What this task involves – Copy out exactly the lines beginning with the one that contains "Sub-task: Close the" and ending at the last line of the listing, skipping any pictures.

Information provided –
· · ·

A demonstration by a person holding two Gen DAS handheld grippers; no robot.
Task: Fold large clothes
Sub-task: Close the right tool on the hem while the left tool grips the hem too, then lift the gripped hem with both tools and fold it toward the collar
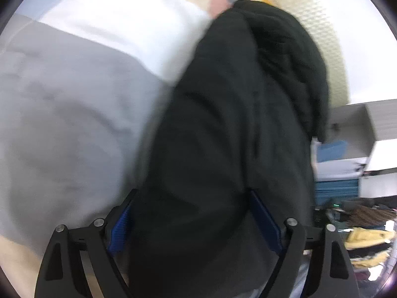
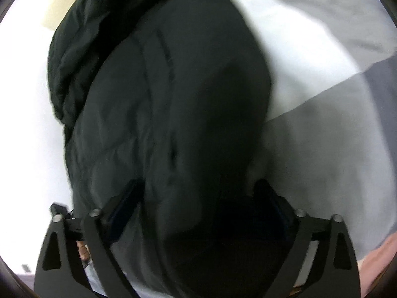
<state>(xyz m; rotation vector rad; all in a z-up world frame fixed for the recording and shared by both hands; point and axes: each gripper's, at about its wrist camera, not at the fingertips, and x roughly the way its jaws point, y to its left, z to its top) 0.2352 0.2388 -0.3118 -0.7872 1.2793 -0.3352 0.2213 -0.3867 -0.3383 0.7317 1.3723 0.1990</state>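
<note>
A large black padded jacket (image 1: 235,99) lies bunched on a bed with a grey cover (image 1: 62,124) and a white sheet (image 1: 119,19). In the left wrist view my left gripper (image 1: 192,191) stands wide, and the jacket's bulk fills the space between its blue pads (image 1: 120,226). The right wrist view shows the same jacket (image 2: 161,87) from the other side. My right gripper (image 2: 198,182) is spread wide around a dark fold of it, over the grey cover (image 2: 322,149). The fabric hides both grippers' inner faces, and no pinch shows.
At the right of the left wrist view are a grey shelf unit (image 1: 372,136), a blue bin (image 1: 335,191) and yellow cloth (image 1: 367,236). A cream textured surface (image 1: 310,24) runs behind the jacket. A white wall (image 2: 24,124) is on the left in the right wrist view.
</note>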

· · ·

Solution to the exercise –
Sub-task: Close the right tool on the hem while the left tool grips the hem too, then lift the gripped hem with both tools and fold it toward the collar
<state>(xyz m; rotation vector rad; all in a z-up world frame fixed for the recording and shared by both hands; point and axes: each gripper's, at about its wrist camera, not at the fingertips, and x roughly the way its jaws point, y to its left, z to its top) 0.2352 0.2388 -0.3118 -0.7872 1.2793 -0.3352 0.2213 -0.3867 -0.3383 0.7317 1.3723 0.1990</state>
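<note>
A large black padded jacket (image 1: 235,99) lies bunched on a bed with a grey cover (image 1: 62,124) and a white sheet (image 1: 119,19). In the left wrist view my left gripper (image 1: 192,191) stands wide, and the jacket's bulk fills the space between its blue pads (image 1: 120,226). The right wrist view shows the same jacket (image 2: 161,87) from the other side. My right gripper (image 2: 198,182) is spread wide around a dark fold of it, over the grey cover (image 2: 322,149). The fabric hides both grippers' inner faces, and no pinch shows.
At the right of the left wrist view are a grey shelf unit (image 1: 372,136), a blue bin (image 1: 335,191) and yellow cloth (image 1: 367,236). A cream textured surface (image 1: 310,24) runs behind the jacket. A white wall (image 2: 24,124) is on the left in the right wrist view.
</note>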

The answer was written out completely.